My God, this was serious. In her nervousness she dragged her sleeve across the palette. “I have an apartment,” she said, “in the Rue Jacob.”
Was that a crime? It was not a good address from a revolutionary point of view. She dipped a corner of cloth in terpentine and rubbed at her sleeve. The smear was like blood.
“You must come back one day for coffee,” said Eleanor. “I live just up the road. Perhaps when the days are longer.”
She drifted off, leaving Sara staring after her, astonished.
She was still thinking about it when she emerged from the studio and saw Nathan on the opposite side of the road.
They stared at each other for a moment and then she walked across the road towards him, her legs a little unsteady. As she reached him she stumbled and he reached out for her and it became an embrace. Later when she thought about it she was shocked at how easily it had happened but at the time it appeared natural. They walked into the gardens of the Tuileries hand in hand. They spoke a little. They made polite conversation. She thought she asked him what he was doing in Paris and that he told her that he had brought a cargo of soap and she said she could use some soap. And all the time they were holding hands and looking for a cab. Normally she walked home but today a cab seemed appropriate.
They found one and got in and began to kiss.
“I am become a strumpet,” she said, breathless, in a tangle of limbs.
He put his hand under her skirt but she moved it back.
“No,” she said. “Wait.”
They sat side by side holding hands until they reached her house in the Rue Jacob. She was shivering but she felt as if her clothes might melt from her body.
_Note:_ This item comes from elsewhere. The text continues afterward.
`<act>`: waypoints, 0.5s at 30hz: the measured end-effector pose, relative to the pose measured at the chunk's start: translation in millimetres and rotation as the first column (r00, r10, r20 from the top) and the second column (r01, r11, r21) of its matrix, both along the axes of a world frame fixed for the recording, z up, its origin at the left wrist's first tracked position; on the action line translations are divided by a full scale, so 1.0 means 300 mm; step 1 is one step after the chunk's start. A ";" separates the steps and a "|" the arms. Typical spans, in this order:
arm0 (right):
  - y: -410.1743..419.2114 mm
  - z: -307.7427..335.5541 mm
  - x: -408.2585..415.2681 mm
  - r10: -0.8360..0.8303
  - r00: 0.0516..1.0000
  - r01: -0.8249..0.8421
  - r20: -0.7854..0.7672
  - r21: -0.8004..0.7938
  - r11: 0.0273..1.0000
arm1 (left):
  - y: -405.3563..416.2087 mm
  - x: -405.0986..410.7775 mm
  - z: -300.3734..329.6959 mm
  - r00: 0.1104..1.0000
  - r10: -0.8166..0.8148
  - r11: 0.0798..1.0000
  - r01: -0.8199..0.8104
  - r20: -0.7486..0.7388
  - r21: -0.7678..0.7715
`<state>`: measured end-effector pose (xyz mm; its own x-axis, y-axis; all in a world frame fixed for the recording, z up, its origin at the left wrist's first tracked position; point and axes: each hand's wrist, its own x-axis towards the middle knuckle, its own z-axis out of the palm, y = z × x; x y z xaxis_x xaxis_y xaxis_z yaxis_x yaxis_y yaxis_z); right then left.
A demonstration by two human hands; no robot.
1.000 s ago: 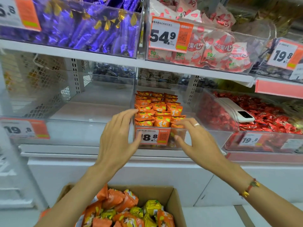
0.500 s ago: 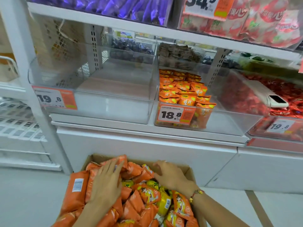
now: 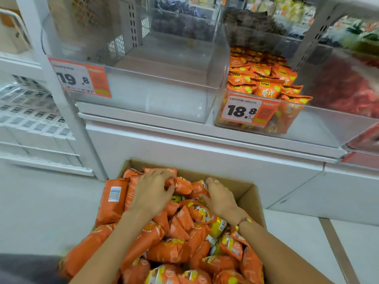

In the event they came off less easily. There was even some tearing. She remembered thinking she would have to sew them herself; she could not possibly give them to Hélène. There seemed to be some level of detachment, of rational observation. She observed his body—not at all like that of the model she had been sketching but weightier, more solid, especially at the shoulder and chest. But you could see his ribs, feel them with your hand. She loved the line of dark hair that ran down his stomach, lower.
It was . . . an impossible delight. To be making love in the afternoon. Three hours since she had seen the death carts rolling down the Rue Honoré. The detached, rational, thinking part of her wondered at it and her own insensibility. Her recklessness. With Alex in the schoolroom and the cook in the kitchen and Hélène at whatever she was doing at this time of the afternoon. And she with a young man in her bedroom and lately widowed. She should be whipped . . .
But the greater part of her was lost, wild, wanton . . .
They lay across the bed, spent and heedless, soaked in sweat. After a while she moved over to him and stared down, brushing his face with her hair.
“You are beautiful,” she said.
“No, you are beautiful,” he said. “In England, we do not say that a man is beautiful.”
“We do in France,” she said. “Though I have never said it before, not to a man.” Then she remembered and swung her body astride him, looking down with a fierce expression. “But what was it you said to me? In English. I think it was harlot.”
“I am sorry,” he said, “It was in the height of my passion and I did not mean it critically.”
“You are not then critical of harlots?”
“Not at all. I expect they are driven to it.”
She slapped his face though lightly and then bent to kiss him.
“I think I am a harlot—at heart,” she mused thoughtfully.
He looked at her a little warily. She kissed him again, laughing.
“But only for you.”
“I will have to marry you,” he said. “I cannot possibly have you behaving like that and still a maid.”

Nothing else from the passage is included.